Anti-HLA class I IgG subclasses skew platelet activation mechanisms in transfusion refractoriness.

Patients requiring recurrent platelet transfusions are subject to platelet transfusion refractoriness (PTR), a therapeutic failure due to rapid clearance of transfused platelets from the circulation. One major cause of PTR is the presence in the recipient of multiple IgG directed against allogeneic HLA Class-I (HLA-I) molecules expressed by the donor platelets. Strikingly, the presence of anti-HLA-I IgG does not necessarily correlate with PTR, thus questioning the role of the antibody properties themselves. Using blood of HLA-I alloimmunized patients with or without PTR, we identified the subclasses of their anti-HLA-I IgG. We found the distribution of these subclasses to be different according to patients, with IgG1 being predominant in non-PTR patients while IgG1 in combination with IgG2 or IgG3 were detected in PTR patients. To understand the mechanisms associated with PTR, we used human chimeric pan-HLA-I IgG1, IgG2, or IgG3 antibodies and assessed the functional implications of these human IgG subclasses on platelet activation. We showed that each subclass led to platelet aggregation, P-selectin exposure and Annexin V binding. However, we found that the mechanisms of platelet activation differed between subclasses.
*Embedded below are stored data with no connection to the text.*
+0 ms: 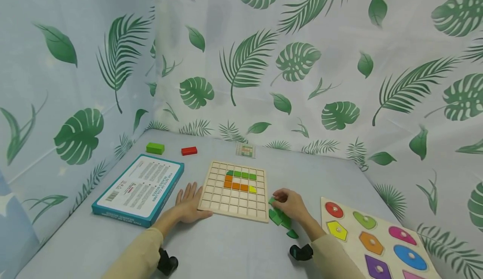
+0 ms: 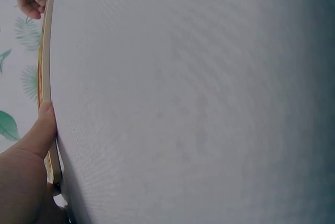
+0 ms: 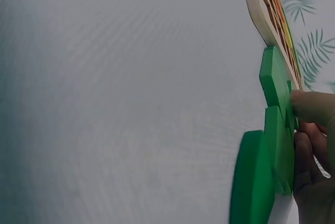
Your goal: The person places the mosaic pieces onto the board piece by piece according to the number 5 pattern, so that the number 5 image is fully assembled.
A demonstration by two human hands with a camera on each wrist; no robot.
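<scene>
A wooden grid board [image 1: 234,207] lies on the table with a row of green tiles [image 1: 244,175], orange tiles [image 1: 235,185] and one yellow tile [image 1: 252,189] in its squares. My left hand [image 1: 190,205] rests with spread fingers at the board's left edge, its thumb against the near corner. Right of the board is a small heap of green pieces [image 1: 276,217], some with curved edges. Over it my right hand [image 1: 289,203] bends its fingers, the thumb touching the heap in the right wrist view. I cannot tell whether it pinches a piece.
A blue-edged flat box [image 1: 141,189] lies at left. Behind it are a green block [image 1: 155,148] and a red block [image 1: 189,151]. A small pattern card [image 1: 245,150] lies beyond the board. A wooden knob puzzle [image 1: 354,235] with coloured shapes is at right, beside my right forearm.
</scene>
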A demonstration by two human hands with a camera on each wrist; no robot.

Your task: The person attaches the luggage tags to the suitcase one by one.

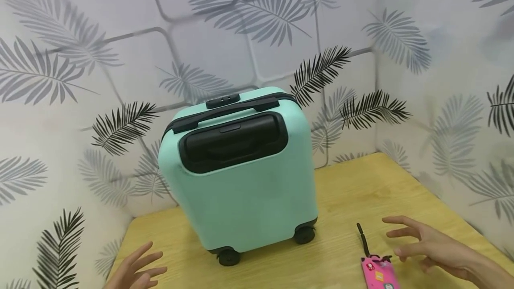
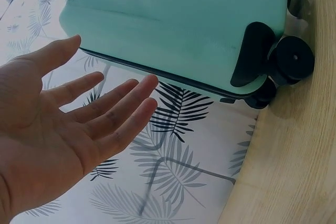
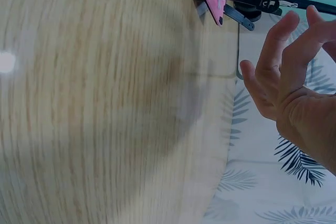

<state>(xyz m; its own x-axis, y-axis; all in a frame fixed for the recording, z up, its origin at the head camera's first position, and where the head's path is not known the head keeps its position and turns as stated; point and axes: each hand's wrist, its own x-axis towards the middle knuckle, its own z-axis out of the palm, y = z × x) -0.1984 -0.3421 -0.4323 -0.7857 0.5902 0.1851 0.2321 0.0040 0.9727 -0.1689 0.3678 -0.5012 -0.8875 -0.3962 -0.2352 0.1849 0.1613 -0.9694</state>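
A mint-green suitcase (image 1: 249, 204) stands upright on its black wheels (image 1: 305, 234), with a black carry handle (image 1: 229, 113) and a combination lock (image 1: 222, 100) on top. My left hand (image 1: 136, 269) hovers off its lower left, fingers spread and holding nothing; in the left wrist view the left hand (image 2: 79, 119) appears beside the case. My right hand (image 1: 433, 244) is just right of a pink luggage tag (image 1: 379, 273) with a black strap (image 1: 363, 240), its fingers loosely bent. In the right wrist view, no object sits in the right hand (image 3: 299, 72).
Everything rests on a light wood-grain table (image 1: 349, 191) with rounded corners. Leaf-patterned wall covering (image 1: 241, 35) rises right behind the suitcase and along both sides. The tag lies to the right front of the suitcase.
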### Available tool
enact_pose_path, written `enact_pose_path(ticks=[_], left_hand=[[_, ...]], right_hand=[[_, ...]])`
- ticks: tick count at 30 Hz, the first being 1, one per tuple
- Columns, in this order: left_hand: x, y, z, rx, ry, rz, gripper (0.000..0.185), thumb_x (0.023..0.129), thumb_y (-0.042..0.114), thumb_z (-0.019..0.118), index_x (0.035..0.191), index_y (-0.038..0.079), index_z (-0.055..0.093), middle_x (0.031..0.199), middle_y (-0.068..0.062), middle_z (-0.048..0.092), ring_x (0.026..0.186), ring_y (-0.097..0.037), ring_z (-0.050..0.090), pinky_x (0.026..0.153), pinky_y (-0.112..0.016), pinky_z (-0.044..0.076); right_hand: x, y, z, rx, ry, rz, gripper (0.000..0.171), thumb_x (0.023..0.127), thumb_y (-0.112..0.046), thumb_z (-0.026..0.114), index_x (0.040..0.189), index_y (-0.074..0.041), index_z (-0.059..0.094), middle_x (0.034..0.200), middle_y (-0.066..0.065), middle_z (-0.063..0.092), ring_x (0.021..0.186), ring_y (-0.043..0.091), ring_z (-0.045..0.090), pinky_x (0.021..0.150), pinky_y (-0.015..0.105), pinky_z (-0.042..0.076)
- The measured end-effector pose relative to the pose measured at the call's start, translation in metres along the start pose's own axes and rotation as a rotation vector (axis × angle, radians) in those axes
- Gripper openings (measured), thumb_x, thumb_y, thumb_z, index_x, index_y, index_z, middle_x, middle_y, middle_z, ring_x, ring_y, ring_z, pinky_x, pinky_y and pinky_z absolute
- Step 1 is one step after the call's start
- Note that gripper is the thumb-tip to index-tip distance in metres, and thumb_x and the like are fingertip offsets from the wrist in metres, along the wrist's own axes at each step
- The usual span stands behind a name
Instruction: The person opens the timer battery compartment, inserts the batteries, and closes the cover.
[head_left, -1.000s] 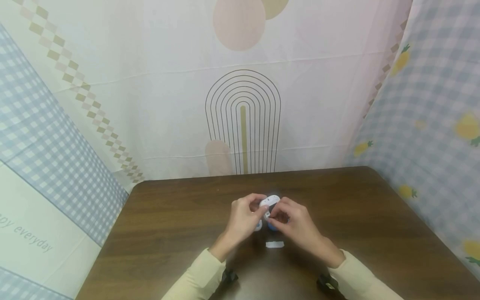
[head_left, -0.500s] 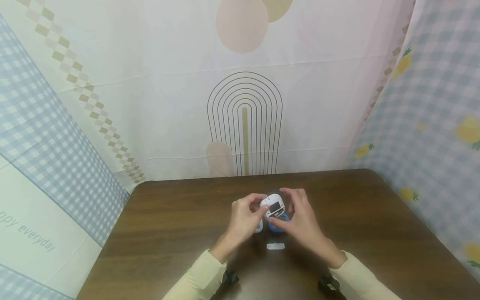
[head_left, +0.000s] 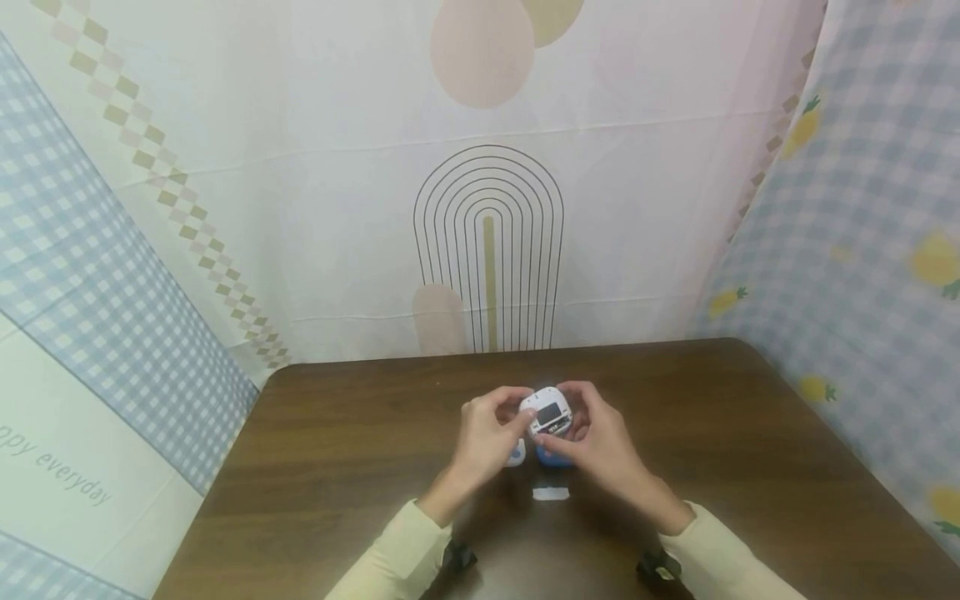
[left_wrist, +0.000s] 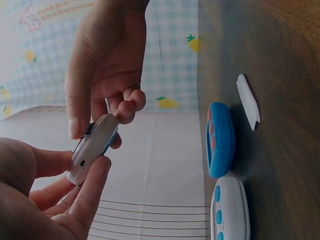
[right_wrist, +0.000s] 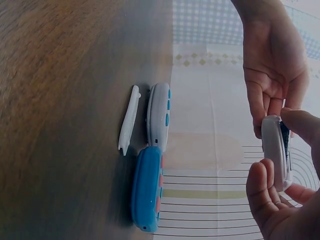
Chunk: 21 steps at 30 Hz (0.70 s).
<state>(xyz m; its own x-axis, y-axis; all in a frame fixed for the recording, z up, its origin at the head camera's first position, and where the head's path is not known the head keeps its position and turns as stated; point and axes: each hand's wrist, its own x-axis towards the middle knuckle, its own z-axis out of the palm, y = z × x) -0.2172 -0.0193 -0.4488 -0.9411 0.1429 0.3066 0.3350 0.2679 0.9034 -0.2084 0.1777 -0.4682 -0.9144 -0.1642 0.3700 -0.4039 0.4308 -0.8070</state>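
Note:
Between both hands, above the table, is a small white rounded electronic device (head_left: 546,402). Its back faces up in the head view, showing a dark rectangle and an uncovered battery slot with something dark in it. My left hand (head_left: 486,435) pinches its left side between thumb and fingers. My right hand (head_left: 606,440) holds its right side, thumb at the slot's edge and fingers round the far side. On the table below stand a blue device (left_wrist: 221,140) with pink buttons and a white device (left_wrist: 231,210) with blue buttons, side by side.
A thin white plastic strip (head_left: 551,493), shaped like a small cover, lies on the brown wooden table (head_left: 360,467) nearer the person. Behind the table hangs a patterned cloth (head_left: 337,208), with checked cloths at both sides.
My right fingers, bunched over the device's lower part at first, lifted and spread, uncovering the battery slot. They now curl round its right edge. My left hand keeps its grip.

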Motion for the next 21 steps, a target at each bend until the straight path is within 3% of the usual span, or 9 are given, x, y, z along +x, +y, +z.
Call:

Specifically, we discovered that pan-HLA-I hIgG2-induced platelet activation was CD32a dependent, while hIgG1- and hIgG3-induced platelet activation relied on complement recruitment. Hence, this study may have direct implications for hierarchizing pathogenic anti-HLA-I alloantibodies in highly polyimmunized patients and be a valuable aid in selecting suitable treatments, particularly by streamlining the search for functionally compatible platelet components.